"La société deviendra comme ton cœur, elle aura pour Dieu un lingot d'or"
Je crois que jamais une phrase d'une pièce ne m'aura autant marqué. Paroles prophétiques d'un homme à la charnière de deux époques, supportant le changement des moeurs apportée par la révolution industrielle tout en pleurant la mort de la Poésie incarnée par Chatterton.
Chatterton c'est une pièce de théâtre empreinte de nostalgie et visionnaire, c'est le récit de l'exécution de l'imaginaire et du lyrisme sur l'autel de la Raison, de l'utilitarisme et du prosaïsme; un court mais puissant tableau aux accents tragiques qui relate d'un suicide annoncé du poète que la société bannit et rabaisse au rang de divertissement futile, inutile, peu rentable. Chatterton c'est l'ultime poème d'un homme que l'imaginaire et le génie ont fait malheureux parce que la Raison gouvernante rit de l'empathie, des excès de sentiments et des futiles activités artistiques.

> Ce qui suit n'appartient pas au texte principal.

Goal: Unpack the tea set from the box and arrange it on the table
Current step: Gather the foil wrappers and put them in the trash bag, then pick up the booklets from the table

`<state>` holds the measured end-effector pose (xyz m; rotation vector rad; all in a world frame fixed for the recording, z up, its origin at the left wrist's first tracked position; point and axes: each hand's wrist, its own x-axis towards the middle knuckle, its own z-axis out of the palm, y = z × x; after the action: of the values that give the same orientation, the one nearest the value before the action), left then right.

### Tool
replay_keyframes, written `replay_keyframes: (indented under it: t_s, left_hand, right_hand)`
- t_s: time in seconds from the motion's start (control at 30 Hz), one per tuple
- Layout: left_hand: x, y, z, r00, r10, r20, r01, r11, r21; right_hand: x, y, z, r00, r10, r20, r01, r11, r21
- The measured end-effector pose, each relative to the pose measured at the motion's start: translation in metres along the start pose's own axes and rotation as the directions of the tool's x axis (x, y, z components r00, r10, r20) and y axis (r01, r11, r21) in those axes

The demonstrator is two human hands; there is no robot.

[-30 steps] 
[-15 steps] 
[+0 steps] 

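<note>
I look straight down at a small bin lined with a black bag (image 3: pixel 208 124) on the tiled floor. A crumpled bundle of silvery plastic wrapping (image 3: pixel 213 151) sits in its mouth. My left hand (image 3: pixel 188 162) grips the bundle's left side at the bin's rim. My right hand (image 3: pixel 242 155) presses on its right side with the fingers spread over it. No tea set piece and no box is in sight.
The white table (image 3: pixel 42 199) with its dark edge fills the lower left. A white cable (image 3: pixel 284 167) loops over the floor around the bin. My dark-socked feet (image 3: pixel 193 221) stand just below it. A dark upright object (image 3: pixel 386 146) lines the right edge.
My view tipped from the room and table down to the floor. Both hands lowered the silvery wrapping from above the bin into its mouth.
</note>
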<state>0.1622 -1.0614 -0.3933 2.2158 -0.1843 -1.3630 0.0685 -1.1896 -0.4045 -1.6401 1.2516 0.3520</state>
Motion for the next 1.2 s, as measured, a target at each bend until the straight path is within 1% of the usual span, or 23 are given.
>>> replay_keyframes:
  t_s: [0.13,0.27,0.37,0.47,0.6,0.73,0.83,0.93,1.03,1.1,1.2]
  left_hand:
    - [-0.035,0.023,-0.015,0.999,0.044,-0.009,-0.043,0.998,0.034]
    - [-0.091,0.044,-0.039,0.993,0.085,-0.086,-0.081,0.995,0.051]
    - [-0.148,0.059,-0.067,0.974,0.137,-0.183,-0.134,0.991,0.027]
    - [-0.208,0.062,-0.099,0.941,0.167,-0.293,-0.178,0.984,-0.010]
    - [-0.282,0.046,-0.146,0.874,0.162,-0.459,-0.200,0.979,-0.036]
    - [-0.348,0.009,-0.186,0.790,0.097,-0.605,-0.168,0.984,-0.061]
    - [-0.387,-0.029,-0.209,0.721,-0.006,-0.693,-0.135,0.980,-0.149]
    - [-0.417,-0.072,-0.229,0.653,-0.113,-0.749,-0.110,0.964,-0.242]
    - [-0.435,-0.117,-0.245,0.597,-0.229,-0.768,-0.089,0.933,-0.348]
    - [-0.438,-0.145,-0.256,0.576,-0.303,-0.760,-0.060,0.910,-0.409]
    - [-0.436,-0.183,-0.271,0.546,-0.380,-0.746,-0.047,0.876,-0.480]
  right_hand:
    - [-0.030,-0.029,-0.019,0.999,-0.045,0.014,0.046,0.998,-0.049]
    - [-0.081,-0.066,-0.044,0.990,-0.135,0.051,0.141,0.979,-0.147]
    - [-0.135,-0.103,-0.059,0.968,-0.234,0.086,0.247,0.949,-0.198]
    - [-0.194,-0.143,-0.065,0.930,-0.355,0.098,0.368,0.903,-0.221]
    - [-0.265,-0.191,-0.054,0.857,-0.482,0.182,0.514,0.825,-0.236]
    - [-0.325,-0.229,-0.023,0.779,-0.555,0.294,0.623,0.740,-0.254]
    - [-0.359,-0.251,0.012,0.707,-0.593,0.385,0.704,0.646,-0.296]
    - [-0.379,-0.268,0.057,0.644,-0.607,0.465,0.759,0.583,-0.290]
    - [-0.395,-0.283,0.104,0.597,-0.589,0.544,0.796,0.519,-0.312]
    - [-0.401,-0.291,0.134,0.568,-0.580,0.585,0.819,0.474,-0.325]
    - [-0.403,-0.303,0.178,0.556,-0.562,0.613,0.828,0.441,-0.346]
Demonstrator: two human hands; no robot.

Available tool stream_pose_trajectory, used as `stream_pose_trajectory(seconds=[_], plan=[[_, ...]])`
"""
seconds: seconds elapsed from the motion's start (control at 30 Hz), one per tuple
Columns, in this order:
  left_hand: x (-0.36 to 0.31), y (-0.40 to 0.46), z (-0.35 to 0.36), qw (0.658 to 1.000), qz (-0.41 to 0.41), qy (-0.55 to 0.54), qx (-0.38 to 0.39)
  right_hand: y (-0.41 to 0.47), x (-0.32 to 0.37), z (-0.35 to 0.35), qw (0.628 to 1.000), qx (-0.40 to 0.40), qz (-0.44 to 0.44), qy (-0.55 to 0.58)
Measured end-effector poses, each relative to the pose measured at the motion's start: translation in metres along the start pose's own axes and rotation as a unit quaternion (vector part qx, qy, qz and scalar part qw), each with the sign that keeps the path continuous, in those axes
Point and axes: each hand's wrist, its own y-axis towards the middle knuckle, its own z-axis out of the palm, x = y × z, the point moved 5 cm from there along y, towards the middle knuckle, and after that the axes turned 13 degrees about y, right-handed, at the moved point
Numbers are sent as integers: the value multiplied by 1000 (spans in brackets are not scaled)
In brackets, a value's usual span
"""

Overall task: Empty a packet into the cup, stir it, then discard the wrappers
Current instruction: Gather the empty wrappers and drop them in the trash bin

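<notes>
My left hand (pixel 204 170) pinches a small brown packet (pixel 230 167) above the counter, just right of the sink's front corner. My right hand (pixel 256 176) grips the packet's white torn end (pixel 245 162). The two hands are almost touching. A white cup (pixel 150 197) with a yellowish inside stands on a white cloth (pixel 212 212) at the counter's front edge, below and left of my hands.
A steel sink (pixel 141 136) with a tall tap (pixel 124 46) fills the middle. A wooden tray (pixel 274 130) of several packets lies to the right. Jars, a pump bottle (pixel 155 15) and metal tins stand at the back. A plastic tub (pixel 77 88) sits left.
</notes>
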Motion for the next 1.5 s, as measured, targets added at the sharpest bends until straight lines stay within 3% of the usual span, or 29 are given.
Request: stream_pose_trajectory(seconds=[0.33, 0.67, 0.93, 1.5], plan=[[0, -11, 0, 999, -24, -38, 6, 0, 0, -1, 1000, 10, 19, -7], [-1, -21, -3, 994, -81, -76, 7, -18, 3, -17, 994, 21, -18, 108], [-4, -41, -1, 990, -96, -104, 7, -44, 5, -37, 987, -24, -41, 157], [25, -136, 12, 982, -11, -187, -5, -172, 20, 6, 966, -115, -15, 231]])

A ce grand évènement assistent impuissants le sage Quaker, personnage anachronique par sa profession mais psychologiquement à la charnière entre ces deux mondes, et la malheureuse Kitty Bell, muse du poète mourante et dernier rempart de la pureté dans un monde rustre et sans limite.
Peut-être la tableau est-il exagéré, peut-être encore que l'on pourra se demander "pourquoi" face à l'acte de Chatterton, mais pourtant lire Chatterton c'est immédiatement adhérer au propos d'un homme dans la vérité de sa Nature, touchant et impérial dans sa mort. Lire Chatterton c'est regarder dans un miroir une époque désabusée que Musset et bien d'autres ont déjà chanté. On ressent l'émotion dans la salle, on imagine la grande Marie Dorval jouant la mort des valeurs lyriques et morales.
A la fin de Chatterton j'ai pleuré comme rarement je l'avais fait, peut-être que les paroles du Quaker auront résonné à mon âme comme une bien triste vérité.